## PROBLEM TO WORK ON
Include the line containing "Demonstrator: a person" and all lines before it, repeated exactly from the listing below, without pictures.

───── INFORMATION PROVIDED

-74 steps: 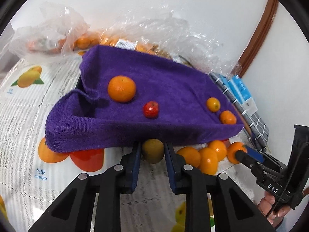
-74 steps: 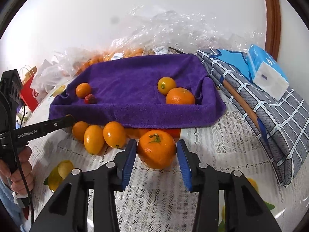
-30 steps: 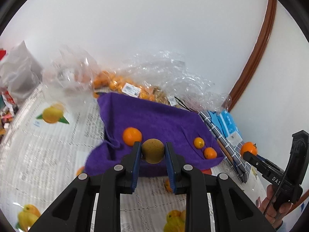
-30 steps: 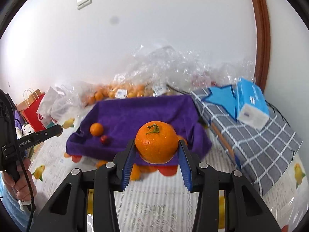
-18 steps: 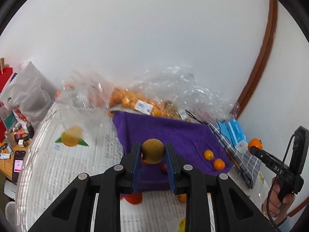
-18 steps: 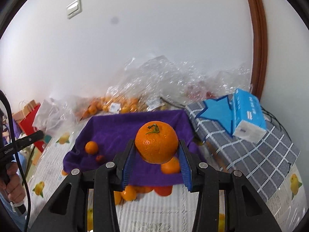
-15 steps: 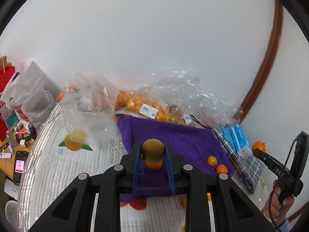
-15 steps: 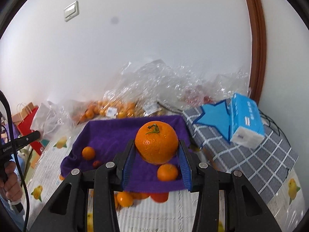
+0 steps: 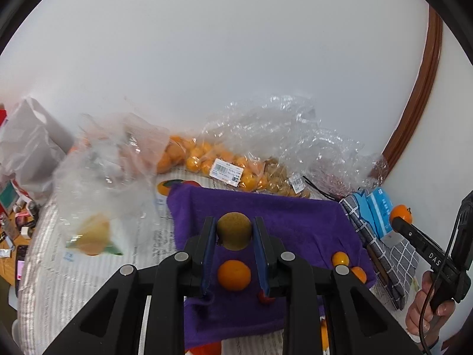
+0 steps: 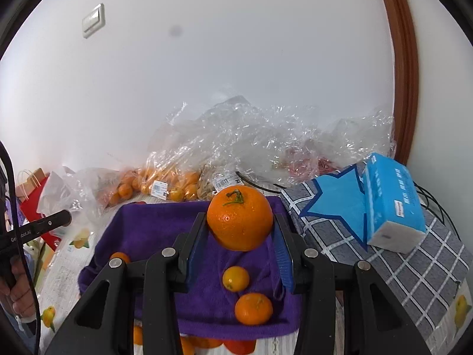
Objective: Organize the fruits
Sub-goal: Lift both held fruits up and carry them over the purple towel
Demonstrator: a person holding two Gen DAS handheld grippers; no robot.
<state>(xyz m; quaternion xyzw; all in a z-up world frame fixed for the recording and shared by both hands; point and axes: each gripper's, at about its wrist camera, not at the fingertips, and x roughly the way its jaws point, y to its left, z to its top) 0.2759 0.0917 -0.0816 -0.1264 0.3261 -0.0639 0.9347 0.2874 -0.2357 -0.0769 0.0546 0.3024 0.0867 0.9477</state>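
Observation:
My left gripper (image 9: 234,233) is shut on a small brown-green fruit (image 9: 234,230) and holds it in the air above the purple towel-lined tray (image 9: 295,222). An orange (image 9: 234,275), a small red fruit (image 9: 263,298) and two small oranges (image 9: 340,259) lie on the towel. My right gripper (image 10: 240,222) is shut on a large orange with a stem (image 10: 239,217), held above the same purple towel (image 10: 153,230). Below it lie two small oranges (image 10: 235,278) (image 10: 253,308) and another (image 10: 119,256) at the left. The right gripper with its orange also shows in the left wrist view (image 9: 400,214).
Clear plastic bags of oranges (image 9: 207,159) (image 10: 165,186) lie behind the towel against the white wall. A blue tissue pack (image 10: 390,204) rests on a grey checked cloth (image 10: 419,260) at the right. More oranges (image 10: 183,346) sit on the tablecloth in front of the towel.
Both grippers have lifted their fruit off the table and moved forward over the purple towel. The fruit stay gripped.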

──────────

## ANSWER
-74 steps: 
-74 steps: 
-30 steps: 
-30 steps: 
-18 steps: 
-18 steps: 
-15 steps: 
-15 steps: 
+0 steps: 
+0 steps: 
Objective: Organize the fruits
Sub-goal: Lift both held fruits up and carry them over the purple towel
Demonstrator: a person holding two Gen DAS handheld grippers; no robot.

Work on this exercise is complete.